The CRISPR-Cas9 gene-editing system has revolutionized modern biotechnology by providing a precise, efficient, and versatile tool for modifying specific genetic sequences. Its applications in human therapeutics have garnered significant attention, particularly for the treatment of genetic disorders, cancer, and persistent viral infections. As a molecular tool originally derived from bacterial immune systems, CRISPR-Cas9 enables targeted genomic alterations through RNA-guided DNA cleavage and subsequent repair, offering the potential for curative interventions in previously intractable diseases.This study investigates the clinical utility of CRISPR-Cas9 across three primary domains: monogenic disease correction, cancer immunotherapy, and antiviral strategies. Using a combination of simulated data modeling and real-world clinical outcomes from recent trials, we assessed editing efficiency, off-target effects, and therapeutic success across multiple gene targets and repair mechanisms. The methodology involved comparative analysis of non-homologous end joining and homology-directed repair, alongside evaluation of immune enhancement strategies via checkpoint gene disruption and T-cell receptor engineering.The results revealed consistently high editing efficiency in corrected hematopoietic and epithelial cell models, with minimal off-target effects observed under optimized guide RNA conditions. Immunotherapy applications demonstrated significant tumor cell clearance and enhanced T-cell activity following CRISPR modification.
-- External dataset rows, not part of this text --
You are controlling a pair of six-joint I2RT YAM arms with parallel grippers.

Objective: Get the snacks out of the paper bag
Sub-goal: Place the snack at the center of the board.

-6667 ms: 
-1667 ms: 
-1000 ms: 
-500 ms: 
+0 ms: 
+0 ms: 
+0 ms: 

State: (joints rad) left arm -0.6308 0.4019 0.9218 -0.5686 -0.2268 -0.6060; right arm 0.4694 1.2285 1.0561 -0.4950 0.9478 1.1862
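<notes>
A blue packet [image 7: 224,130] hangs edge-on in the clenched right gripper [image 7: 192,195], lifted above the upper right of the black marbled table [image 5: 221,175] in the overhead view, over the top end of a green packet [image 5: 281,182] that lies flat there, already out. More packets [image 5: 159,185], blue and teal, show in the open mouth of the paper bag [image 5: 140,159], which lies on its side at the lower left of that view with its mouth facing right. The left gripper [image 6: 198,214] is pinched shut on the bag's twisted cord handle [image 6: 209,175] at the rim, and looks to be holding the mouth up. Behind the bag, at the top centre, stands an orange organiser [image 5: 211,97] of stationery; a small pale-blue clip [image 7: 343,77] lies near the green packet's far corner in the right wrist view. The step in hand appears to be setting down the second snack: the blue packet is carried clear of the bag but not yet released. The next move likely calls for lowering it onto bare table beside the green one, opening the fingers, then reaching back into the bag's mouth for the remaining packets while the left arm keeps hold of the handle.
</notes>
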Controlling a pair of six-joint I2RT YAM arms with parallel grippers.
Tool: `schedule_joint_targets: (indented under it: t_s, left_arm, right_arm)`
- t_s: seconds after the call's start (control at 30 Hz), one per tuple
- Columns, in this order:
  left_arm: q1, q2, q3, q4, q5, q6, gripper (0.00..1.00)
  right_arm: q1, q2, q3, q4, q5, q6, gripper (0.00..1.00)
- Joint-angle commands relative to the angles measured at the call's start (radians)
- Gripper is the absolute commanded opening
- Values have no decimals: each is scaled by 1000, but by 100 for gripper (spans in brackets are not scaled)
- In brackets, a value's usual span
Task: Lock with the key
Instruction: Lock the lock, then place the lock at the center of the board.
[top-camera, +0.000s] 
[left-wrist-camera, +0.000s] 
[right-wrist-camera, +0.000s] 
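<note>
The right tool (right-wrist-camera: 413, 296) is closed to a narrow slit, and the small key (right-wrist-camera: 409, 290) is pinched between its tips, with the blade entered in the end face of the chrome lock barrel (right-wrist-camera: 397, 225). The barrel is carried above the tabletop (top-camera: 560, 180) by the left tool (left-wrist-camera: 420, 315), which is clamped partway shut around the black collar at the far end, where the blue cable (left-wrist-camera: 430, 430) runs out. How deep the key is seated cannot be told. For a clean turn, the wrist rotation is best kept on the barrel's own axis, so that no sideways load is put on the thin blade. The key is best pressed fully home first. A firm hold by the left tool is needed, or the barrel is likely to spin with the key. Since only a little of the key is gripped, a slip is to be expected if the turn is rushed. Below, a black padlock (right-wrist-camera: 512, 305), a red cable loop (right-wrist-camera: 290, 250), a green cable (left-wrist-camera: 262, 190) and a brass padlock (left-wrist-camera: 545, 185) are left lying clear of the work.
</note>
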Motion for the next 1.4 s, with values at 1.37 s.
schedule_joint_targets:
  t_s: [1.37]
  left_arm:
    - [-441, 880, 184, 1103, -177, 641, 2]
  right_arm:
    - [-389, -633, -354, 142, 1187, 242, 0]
In antiviral contexts, CRISPR was successful in targeting integrated viral genomes, indicating its potential for functional cures.In conclusion, CRISPR-Cas9 represents a transformative advancement in personalized medicine, offering curative potential for a wide range of conditions. While challenges such as ethical considerations, delivery mechanisms, and long-term safety persist, the growing body of evidence supports the responsible integration of CRISPR into clinical practice. This study contributes to the broader understanding of CRISPR’s therapeutic versatility and sets the stage for its future application in next-generation medical interventions.